When evaluating the effectiveness of a linear regression model, we use residuals to do this.
What is a residual, then?
Residuals are a measure of how well a linear regression model fits the data. They are the differences between the observed values of the response variable (y) and the predicted values (ŷ) from the model, so y - ŷ.
In a linear regression model, the goal is to find the line of best fit that minimizes the sum of the squared residuals. This is known as the least squares criterion. The residuals for each point represent the vertical distance between the point and the line of best fit. If a point has a small residual, it means that the model is predicting the value of the response variable well for that point. On the other hand, if a point has a large residual, it means that the model is not predicting the value of the response variable well for that point.
Here's another way to think about it, this time in terms of having "positive" and "negative" residuals: if we have a positive residual, then the actual value is greater than the predicted value and we say that the model underestimates the true value by a certain amount. Likewise, if we have a negative residual, then the actual value is less than the predicted value and we say that the model overestimates the true value by a certain amount.
A residual plot is a graph that plots the residuals (the differences between the observed values and the predicted values) on the vertical axis and the predictor or explanatory variable on the horizontal axis. I
If the residual plot for a linear regression model exhibits apparent randomness, it can be taken as evidence that the relationship between the predictor and response variables is linear. In other words, it suggests that the model is capturing the underlying relationship in the data correctly.
"Apparent randomness" means that the residuals are randomly dispersed around the horizontal axis, as it indicates that the model is fitting the data well and that the residuals are not systematically related to the predictor variable.
Here are two examples of scatterplots with linear regression models (and also their residual plots).

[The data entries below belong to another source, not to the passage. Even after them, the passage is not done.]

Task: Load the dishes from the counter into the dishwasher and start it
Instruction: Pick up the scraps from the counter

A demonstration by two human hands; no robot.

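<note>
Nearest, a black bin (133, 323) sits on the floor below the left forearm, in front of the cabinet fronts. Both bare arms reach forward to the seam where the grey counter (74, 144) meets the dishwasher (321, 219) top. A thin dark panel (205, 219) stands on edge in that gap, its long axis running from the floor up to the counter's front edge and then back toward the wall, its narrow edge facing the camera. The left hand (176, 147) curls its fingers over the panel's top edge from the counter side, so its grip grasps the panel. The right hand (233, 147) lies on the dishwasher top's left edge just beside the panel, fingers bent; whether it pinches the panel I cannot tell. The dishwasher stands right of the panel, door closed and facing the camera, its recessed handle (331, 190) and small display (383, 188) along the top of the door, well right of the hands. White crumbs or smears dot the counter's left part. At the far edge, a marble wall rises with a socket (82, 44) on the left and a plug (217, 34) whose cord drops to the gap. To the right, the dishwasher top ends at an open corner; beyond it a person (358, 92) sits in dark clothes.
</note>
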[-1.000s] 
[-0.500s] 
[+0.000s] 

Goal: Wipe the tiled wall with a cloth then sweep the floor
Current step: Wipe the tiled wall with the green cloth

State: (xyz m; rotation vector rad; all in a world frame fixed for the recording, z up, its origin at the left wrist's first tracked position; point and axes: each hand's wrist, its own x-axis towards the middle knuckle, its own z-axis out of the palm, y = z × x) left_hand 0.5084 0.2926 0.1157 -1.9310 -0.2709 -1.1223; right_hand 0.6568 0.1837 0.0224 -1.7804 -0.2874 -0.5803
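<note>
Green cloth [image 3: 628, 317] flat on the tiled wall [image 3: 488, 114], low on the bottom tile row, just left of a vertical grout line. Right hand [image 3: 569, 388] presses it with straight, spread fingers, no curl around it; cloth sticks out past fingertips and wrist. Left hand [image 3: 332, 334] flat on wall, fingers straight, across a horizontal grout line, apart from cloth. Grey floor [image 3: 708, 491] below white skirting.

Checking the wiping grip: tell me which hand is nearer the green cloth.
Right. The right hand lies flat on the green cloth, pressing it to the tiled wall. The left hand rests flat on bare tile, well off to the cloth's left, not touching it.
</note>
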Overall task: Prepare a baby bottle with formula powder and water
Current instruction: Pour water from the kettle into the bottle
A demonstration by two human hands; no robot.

In the example below, we can see that our linear regression model fits our data fairly well (scatterplot on left). Therefore, the residual plot (on right) seems to show no apparent pattern. Our red points seem equally scattered about the red line at 0.
Courtesy of Starnes, Daren S. and Tabor, Josh. The Practice of Statistics—For the AP Exam, 5th Edition. Cengage Publishing.
In this data, we can clearly see that our data follows a curved pattern, not the linear model pictured (scatterplot on left). Therefore, our residual plot (on right) shows an apparent curved pattern. We will learn more about these types of models in Unit 2.9 and how to adjust these to create a linear model.
Courtesy of Starnes, Daren S. and Tabor, Josh. The Practice of Statistics—For the AP Exam, 5th Edition. Cengage Publishing.
How do we tell whether a model is good? Look at the residual plot. For a good model, the residuals should be randomly scattered and have no clear pattern like with the first set above. In the second set, there is a distinct curve in the residual plot, meaning that a linear regression model is not appropriate to the scatterplot and a nonlinear model would be best.
In order to calculate a residual for a given data point, we need the LSRL for that data set and the given data point.
We will first calculate the predicted value using the LSRL. Then, we subtract the predicted value from the actual value in the given data point. In other words, our formula is Residual = (Actual)-(Predicted).
A LSRL model for the predicted amount of Lucky Charms eaten in accordance with one's age in years is given by the equation below:
ŷ=150.5x-2.34
A 50 year old from our data set is said to have eaten 7,500 lucky charms in his life! Wow! I hope he found the 💰 at the end of the 🌈! Calculate the residual for his number.
ŷ = 150.5(50) - 2.34
ŷ = 7522.66
Residual is 7500 - 7522.66= -22.66.
Keep in mind that sometimes you may be asked to calculate one's actual data point (or predicted data point) when given the residual. This would require the same formula, but working backwards.
A researcher is studying the relationship between the number of hours spent studying for an exam and the score received on the exam. She collects data from 50 students and fits a linear regression model to the data. The residual plot for the model is shown below:
a) Describe the pattern, if any, in the residual plot.
b) Explain what the pattern in the residual plot suggests about the fit of the model.
c) If the model is not fitting the data well, suggest one potential reason why this may be the case.
d) Assuming that the model is not fitting the data well, propose one potential solution to improve the fit of the model.
e) Explain how the solution you proposed in part (d) would address the issue with the model.
Answers
a) The residual plot exhibits a curved pattern.
b) The pattern in the residual plot suggests that the fit of the model is not good. The residuals are not randomly dispersed around the horizontal axis, indicating that there is a systematic relationship between the predictor and response variables that is not being captured by the model.
c) One potential reason why the model may not be fitting the data well is that the relationship between the number of hours spent studying and the exam score is not linear. There may be some other underlying relationship between the variables that is not being captured by the model.
We'll learn more about d) and e) in future sections!
d) One potential solution to improve the fit of the model would be to transform the data in some way, such as by taking the logarithm of the number of hours spent studying or the exam score.
e) The solution proposed in part (d) would address the issue with the model by allowing the relationship between the predictor and response variables to be more accurately captured. A transformation may be able to uncover a more appropriate functional form for the relationship between the variables, leading to a better fit of the model.